The road to the Oscar
illustration by Yaron Yarden/The Explorer

The Artist

Plot: Silent film star George Valentin (Jean Dujardin) sees the talkies threaten to destroy his career as the career of the beautiful Peppy Miller (Berenice Bejo) skyrockets.

This movie was an Oscar surprise, being that it’s a silent film. However, it is also loved by the critics, and many say a good nominee, while likely not the winner.

The Descendants

Plot: Hawaiian Matt King (George Clooney) must make an important decision regarding the sale of his family’s land to a developer and deal with his two daughters, Alexandra (Shailene Woodley) and Scottie (Amara Miller) while his wife lies in a coma after a boating accident.

George Clooney is also nominated for best actor. Judging by the fact that he won in the Golden Globes, and The Descendants won for best picture, this stands a good chance of winning the Oscar this year.

Extremely Loud and Incredibly Close

Plot: Nine-year-old Oskar Schell (Thomas Horn) searches New York City for clues to a key that once belonged to his father, Thomas (Tom Hanks), who was killed in the World Trade Center on 9/11.

This nomination was surprising. For many, movies about Sept. 11 are still a little tough to sit through. However, by choosing Tom Hanks and Sandra Bullock as the stars, it does have a following. It is highly unlikely this movie will win the big award.

The Help

Plot: Aspiring writer Skeeter Phelan (Emma Stone) works on a book compiling the stories - both good and bad - of black maids, including Aibileen Clark (Viola Davis) and Minny Jackson (Octavia Spencer) in Jackson, Miss., in the early ’60s.

Emma Stone has hit the movie screen and never looked back. Each project just gets better and better. While it is doubtful The Help will win, it certainly was one of the year’s best, and deserves to be nominated in the biggest category.


Plot: Hugo (Asa Butterfield), an orphan living within the walls of a Paris train station in the 1930s, and his friend Isabelle (Chloe Grace Moretz) fix the broken automaton Hugo’s late father was working on and discovers a mystery surrounding the machine, Hugo’s father and Isabelle’s godparents, George (Ben Kingsley) and Jeanne (Helen McCroy).

Given that it’s a family movie, this nomination was a surprise. It’s not going to be a winner.

Midnight in Paris — The romantic one

Plot: Writer Gil (Owen Wilson) and his fiance, Inez (Rachel McAdams), travel to Paris, but while Gil’s midnight walks bring him closer to the 1920s “golden age” of Paris and the inspiration for his novel, it begins to tear his engagement apart.

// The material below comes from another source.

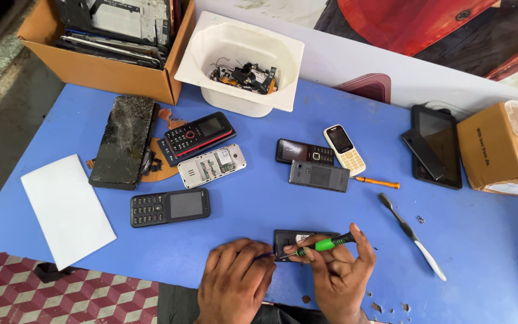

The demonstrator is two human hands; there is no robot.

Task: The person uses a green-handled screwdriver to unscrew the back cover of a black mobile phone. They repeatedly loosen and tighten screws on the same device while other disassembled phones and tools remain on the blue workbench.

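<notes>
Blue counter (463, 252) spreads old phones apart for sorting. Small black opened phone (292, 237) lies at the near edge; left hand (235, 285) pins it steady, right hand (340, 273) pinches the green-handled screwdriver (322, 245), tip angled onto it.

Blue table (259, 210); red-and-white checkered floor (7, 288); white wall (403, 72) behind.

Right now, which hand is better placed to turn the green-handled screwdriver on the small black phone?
The right hand: its fingers already grip the green-handled screwdriver, tip at the small black phone. The left hand rests beside the phone.
</notes>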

It would be incredibly disappointing if this movie won. Owen Wilson was not as good as the reviews seem to indicate. In fact, the movie just wasn’t good. It had a good concept, but execution was completely lacking.


Plot: The movie tells the true story of Oakland A’s general manager Billy Beane (Brad Pitt), who recruits economist Peter Brand (Jonah Hill) to help him field a competitive baseball team for cheap by using mathematical analysis.

Brad Pitt was fantastic in this movie. It was well done altogether. However, Pitt stands a better chance of winning for best actor, than Moneyball does of winning the night’s biggest award.

The Tree of Life

Plot: A middle-aged man (Sean Penn) recalls his life growing up in Texas in the 1950s, which is connected throughout the movie to images of the origins of the universe.

This movie has its good points, but too often it is lacking. The concept is good, but it doesn’t deliver in the end. Just because a movie is “artsy” doesn’t mean it deserves an Oscar nod, nor does it deserve a nomination.

War Horse

Plot: Much to the dismay of the boy who trained him (Jeremy Irvine), a horse named Joey is sold to the English cavalry and sets off on a journey across Europe during World War I.

While it’s a good animal flick in the race, War Horse probably won’t be putting Oscar on the shelf.

The 2012 Academy Awards will be held on Sunday, Feb. 26 on ABC.